Physics collisions

Question

A bullet with a mass m is fired into a wooden block that lies on the top of a frictionless horizontal table. The bullet becomes embedded after the collision with the block and the block slides off the table, landing at a distance x from the edge of the table. The height of the table is h.
 
Diagram: https://imgur.com/a/t9aiM

a. Find the velocity of the bullet-block system after the collision.
b. Find the initial velocity of the bullet before the collision.
c. Find the ratio between the initial kinetic energy of the bullet and the kinetic energy of the bullet-block system.

In the second experiment the bullet is fired with the same velocity and the block is placed at a distance L from the right end of the table. The friction is present in this trial
e. Find the minimum coefficient of kinetic friction so that the block doesn’t leave the table.

Answer 1

a. Momentum is conserved: mv₀+0=(M+m)v where v is the bullet-block velocity.

So v=mv₀/(M+m).

b. The initial velocity of the bullet is v₀ according to the diagram.

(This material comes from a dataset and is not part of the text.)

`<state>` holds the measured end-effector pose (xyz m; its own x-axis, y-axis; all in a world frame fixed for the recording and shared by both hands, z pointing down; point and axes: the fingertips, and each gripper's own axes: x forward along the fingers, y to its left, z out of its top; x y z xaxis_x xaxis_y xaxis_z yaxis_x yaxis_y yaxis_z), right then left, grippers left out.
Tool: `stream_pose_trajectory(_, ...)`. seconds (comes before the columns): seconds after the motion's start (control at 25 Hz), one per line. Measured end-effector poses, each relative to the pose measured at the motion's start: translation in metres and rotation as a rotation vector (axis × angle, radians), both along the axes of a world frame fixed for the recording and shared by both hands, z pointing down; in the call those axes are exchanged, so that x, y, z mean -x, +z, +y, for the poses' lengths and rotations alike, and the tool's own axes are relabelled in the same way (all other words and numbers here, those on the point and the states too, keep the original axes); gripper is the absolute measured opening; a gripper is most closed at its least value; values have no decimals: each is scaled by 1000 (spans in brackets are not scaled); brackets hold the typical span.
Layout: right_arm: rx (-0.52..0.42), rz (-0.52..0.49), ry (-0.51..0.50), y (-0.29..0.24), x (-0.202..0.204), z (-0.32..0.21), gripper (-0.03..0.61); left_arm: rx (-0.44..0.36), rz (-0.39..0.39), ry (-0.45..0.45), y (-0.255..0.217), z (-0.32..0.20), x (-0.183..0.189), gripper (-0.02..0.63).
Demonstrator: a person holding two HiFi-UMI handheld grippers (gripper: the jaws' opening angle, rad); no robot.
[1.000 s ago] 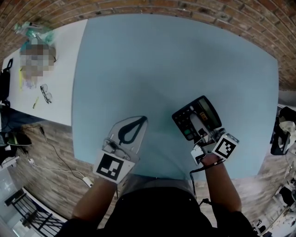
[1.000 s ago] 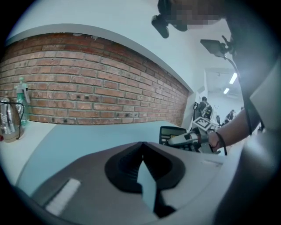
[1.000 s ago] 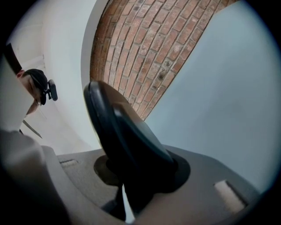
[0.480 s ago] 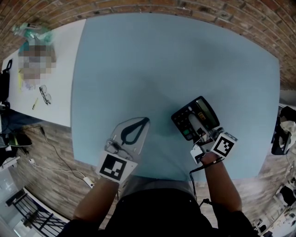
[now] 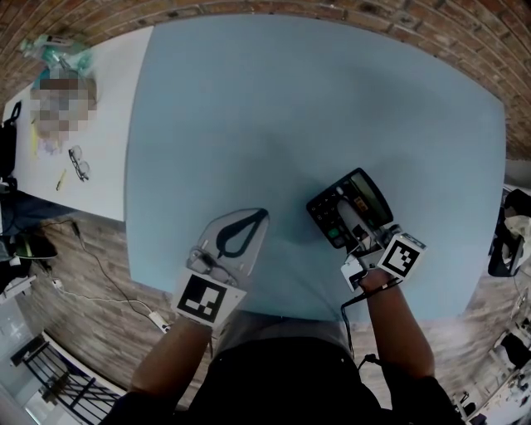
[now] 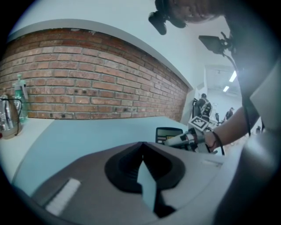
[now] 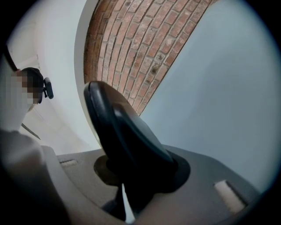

c. KE of bullet is ½mv₀²; after collision the KE is ½(M+m)v²=½(M+m)m²v₀²/(M+m)²=½m²v₀²/(M+m); the ratio of the two KEs is m/(M+m):1=(KE of bullet-block):(KE of bullet).

e. Opposing frictional force F=-µ(M+m)g=(M+m)a, so acceleration a=-µg (deceleration).

Using v²-u²=2as where v (final velocity)=0 and u=mv₀/(M+m), s=L,

-u²=-2µgL, µ=u²/2gL=m²v₀²/(2gL(M+m)²).